▶ **ASSIGNED TASK**:
Look through the records below, and whenever a line contains "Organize", copy it.

▶ **INFORMATION PROVIDED**:
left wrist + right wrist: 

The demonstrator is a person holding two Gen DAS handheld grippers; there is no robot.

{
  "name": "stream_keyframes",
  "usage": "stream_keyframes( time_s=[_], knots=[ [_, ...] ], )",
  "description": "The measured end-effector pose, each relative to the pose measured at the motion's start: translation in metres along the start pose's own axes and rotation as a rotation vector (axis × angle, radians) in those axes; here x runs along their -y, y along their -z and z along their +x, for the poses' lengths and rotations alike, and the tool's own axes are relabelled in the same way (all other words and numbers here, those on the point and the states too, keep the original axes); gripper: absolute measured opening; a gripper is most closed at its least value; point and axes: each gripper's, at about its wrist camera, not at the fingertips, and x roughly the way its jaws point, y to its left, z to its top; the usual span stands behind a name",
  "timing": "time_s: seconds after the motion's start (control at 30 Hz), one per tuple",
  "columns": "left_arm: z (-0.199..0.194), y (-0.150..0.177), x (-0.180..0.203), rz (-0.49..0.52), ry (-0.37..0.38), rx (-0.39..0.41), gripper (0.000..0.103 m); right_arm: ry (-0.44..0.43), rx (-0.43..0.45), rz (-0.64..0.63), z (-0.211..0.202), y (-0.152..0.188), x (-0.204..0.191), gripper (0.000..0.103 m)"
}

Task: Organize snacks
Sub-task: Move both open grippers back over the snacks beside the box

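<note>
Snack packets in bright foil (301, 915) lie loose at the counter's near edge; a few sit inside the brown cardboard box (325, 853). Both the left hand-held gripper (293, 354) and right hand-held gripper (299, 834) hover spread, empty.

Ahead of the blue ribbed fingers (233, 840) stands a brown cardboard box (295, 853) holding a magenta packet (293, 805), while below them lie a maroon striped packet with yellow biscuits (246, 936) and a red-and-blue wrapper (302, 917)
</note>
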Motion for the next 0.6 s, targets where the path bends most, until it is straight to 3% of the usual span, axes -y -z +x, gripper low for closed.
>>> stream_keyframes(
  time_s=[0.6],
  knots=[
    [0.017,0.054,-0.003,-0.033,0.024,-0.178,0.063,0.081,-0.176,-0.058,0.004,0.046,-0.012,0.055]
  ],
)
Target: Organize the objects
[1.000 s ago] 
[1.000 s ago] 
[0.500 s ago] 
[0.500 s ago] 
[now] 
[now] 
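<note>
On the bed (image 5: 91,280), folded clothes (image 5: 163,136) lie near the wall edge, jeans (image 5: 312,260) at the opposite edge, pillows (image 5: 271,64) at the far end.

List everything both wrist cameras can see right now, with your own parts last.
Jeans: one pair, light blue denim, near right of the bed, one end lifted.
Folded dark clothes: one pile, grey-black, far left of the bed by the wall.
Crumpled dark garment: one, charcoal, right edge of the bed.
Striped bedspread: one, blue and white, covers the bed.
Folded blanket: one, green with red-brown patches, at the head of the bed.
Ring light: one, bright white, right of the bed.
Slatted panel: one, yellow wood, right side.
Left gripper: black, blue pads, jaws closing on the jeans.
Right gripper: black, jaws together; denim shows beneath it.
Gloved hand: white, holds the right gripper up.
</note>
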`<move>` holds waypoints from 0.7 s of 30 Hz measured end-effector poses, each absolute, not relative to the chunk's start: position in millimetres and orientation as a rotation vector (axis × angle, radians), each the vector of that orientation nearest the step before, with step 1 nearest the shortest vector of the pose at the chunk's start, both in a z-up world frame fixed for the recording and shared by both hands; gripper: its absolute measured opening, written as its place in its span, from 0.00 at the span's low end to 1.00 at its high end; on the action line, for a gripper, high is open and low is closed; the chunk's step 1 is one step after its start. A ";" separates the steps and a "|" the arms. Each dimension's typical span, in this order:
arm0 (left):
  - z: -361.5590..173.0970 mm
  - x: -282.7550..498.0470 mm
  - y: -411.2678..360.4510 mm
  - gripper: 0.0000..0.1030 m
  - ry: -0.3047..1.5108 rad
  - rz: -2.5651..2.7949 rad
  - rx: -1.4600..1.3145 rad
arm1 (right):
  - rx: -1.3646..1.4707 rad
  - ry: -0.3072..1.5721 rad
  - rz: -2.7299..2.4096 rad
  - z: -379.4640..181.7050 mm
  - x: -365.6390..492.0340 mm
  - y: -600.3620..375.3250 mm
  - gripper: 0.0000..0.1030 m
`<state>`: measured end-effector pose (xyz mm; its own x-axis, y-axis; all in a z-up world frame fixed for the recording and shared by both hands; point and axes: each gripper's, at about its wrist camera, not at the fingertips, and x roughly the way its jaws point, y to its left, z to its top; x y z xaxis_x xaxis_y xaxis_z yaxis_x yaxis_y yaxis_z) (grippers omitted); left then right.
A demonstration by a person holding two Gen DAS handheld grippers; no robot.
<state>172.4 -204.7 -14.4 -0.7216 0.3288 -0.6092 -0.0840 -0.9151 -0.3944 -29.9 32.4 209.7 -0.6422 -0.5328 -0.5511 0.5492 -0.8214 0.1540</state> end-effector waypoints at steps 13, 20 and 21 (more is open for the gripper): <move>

▶ **YOUR RESPONSE**:
Task: Organize snacks
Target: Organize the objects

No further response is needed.